Let's get a better idea of the potential outcomes under treatment for all the students in the class.  
Find the standard deviation and the mean of the potential outcome under treatment among all students in the class. 

In [None]:
# Type your code here
## For SD:
sd(...)
## For mean:
mean(...)

Now, in reality, we can't observe both the potential outcome under treatment and the potential outcome under control. That's why running *randomized* experiments are important. For the following parts, we randomly assign 150 to attend section and 150 to not attend section.

By running the cell below, you randomly select 150 different people to attend section. The code plots the distribution, the mean and the standard deviation of the grades of the people in the sample who were assigned to attend section. 

In [None]:
# Each time you re-run this cell, you will select a different sample!

section_experiment_subset <- section_experiment$po_treatment[sample(x=1:300, size = 150, replace = F)]

# The SD is:
sd(section_experiment_subset)
# The mean is:
mean(section_experiment_subset)

In [None]:
# The distribution looks like:
hist(section_experiment_subset)
abline(v = mean(section_experiment_subset), col = "red", lwd = 3)

**Questions:**

1. Is the distribution of the grades of people in the sample normal?

2. Is the distribution here a sampling distribution?

By running the code below, you once again randomly select 150 people to attend section. However, rather than doing this once, you are now doing this 1000 times. You save their mean grade in each sample, and then plot the mean grades from the 1000 draws.

In [None]:
# This code randomly selects samples of size 150 from people people to attend section 
# We are now saving the mean (for those attending section) of each of the 1000 draws to a value in rep_draw.
rep_draw <- as.numeric()
for (i in 1:1000){
section_experiment_subset <- section_experiment$po_treatment[sample(x=1:300, size = 150, replace = F)]
rep_draw[i] <- mean(section_experiment_subset)
    }
hist(rep_draw)
abline(v = mean(rep_draw), col = "red", lwd = 3)
mean(rep_draw)

**Questions:**

1. Is the distribution normal?

2. Is the distribution here a sampling distribution?

Let's find the standard error. Recall the standard error is the standard deviation of a sampling distribution.

In [None]:
# Find the SE of the distribution below
sd(...)

In the experiment, however, the outcome isn't the mean grade in the treatment group. It is the difference in mean grade between the treatment group (section) and the control group (no section).

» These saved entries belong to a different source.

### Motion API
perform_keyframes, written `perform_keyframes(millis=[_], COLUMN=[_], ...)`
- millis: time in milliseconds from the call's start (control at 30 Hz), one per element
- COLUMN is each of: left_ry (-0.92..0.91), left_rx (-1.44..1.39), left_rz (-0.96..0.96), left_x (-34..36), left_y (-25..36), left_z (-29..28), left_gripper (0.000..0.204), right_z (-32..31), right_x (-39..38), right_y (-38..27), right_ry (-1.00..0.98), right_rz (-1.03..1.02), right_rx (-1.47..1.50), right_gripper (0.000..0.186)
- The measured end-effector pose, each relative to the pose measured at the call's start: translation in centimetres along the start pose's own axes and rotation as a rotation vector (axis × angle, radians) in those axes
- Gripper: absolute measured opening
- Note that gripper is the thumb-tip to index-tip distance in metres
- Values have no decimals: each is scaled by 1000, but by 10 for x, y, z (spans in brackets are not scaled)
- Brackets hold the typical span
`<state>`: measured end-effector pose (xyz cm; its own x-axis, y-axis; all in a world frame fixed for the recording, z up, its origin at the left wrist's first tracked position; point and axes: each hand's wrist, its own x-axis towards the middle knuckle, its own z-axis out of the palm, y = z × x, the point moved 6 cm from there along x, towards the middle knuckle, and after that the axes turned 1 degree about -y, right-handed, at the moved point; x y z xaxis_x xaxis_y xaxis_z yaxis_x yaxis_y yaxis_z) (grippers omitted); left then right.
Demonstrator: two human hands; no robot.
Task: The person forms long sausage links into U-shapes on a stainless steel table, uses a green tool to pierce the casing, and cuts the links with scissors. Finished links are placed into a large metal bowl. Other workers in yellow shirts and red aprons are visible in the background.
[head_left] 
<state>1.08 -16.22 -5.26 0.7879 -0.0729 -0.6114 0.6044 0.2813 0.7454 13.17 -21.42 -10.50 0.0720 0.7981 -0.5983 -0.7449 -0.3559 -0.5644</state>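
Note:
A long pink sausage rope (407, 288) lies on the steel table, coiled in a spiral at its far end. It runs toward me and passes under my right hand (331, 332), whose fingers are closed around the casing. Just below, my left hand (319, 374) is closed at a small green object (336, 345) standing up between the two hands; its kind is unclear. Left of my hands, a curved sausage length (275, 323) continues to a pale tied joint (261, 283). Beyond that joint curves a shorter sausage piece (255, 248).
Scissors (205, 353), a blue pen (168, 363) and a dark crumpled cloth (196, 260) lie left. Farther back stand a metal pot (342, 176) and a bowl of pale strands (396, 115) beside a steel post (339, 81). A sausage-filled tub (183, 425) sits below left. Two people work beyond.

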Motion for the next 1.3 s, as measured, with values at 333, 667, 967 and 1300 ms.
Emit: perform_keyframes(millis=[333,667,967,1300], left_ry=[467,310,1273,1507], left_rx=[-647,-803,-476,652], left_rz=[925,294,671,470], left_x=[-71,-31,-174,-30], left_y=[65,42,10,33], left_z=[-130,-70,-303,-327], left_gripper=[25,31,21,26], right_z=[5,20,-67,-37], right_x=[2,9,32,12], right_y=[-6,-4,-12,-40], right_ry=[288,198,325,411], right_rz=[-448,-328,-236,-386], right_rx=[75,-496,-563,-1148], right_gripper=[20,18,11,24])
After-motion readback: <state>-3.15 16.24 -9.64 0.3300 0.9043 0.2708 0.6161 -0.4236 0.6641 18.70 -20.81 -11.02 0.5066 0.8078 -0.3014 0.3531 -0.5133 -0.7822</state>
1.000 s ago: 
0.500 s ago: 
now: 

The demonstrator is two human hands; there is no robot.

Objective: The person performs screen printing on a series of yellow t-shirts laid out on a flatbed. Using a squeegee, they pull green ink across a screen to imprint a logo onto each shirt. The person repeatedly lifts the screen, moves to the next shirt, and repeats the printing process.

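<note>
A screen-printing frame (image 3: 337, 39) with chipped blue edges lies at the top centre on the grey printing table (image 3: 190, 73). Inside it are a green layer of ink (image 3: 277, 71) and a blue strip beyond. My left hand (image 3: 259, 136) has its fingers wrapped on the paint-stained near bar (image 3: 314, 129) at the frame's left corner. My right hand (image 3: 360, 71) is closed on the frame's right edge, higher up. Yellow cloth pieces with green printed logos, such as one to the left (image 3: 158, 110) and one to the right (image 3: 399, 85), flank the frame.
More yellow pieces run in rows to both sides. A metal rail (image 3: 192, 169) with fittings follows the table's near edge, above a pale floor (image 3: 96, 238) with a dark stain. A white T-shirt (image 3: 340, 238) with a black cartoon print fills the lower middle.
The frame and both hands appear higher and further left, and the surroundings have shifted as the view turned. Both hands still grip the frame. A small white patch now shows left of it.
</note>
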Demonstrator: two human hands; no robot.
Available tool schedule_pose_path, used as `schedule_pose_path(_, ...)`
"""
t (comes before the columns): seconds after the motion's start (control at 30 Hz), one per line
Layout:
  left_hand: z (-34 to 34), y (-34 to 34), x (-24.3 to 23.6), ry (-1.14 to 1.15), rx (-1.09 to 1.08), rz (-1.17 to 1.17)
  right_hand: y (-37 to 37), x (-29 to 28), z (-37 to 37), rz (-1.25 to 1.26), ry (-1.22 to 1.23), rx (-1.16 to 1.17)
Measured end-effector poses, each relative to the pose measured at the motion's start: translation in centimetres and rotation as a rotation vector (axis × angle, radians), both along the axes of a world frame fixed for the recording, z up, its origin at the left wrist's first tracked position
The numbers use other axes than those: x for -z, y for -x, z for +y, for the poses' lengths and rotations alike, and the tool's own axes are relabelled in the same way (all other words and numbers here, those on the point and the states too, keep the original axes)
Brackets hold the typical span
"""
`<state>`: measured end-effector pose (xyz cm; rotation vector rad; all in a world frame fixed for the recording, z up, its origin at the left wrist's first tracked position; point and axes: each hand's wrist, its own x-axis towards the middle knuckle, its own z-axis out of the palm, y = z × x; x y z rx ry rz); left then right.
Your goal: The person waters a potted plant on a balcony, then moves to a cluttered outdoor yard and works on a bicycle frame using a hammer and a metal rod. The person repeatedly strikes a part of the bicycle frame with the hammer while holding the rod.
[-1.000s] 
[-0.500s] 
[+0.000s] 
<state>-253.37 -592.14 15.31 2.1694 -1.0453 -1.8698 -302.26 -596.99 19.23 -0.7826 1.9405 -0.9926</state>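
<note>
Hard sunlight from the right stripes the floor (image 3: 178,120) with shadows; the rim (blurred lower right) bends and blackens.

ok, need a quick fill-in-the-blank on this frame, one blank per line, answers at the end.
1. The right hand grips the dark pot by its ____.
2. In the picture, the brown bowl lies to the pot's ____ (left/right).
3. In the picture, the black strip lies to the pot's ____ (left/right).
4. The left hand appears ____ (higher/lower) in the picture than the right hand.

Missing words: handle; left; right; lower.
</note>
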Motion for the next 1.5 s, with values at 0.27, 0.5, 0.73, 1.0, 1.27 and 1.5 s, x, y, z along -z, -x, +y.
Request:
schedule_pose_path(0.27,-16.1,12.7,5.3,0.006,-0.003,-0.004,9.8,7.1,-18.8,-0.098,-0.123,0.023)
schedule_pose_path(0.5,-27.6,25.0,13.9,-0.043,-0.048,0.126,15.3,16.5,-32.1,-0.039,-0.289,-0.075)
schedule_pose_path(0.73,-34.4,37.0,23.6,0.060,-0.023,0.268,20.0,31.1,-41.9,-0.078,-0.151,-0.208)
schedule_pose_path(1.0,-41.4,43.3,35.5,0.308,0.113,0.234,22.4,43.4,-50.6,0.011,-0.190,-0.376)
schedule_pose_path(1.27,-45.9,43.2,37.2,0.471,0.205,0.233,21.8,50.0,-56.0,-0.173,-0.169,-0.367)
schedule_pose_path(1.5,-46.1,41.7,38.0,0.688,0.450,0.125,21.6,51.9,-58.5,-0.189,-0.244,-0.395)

The code below runs the hypothetical experiment once, randomly assigning 150 to attend section and 150 not to attend section.

In [None]:
section_experiment_draw1 <- section_experiment
# We randomly assign people to the two groups here
section_experiment_draw1$assignment <- sample(c(rep("section", 150), rep("nosection", 150)), replace = F)
# Create a new variable representing what we would observe
section_experiment_draw1$po_observed <- ifelse(section_experiment_draw1$assignment == "section", section_experiment_draw1$po_treatment,
                                        section_experiment_draw1$po_control)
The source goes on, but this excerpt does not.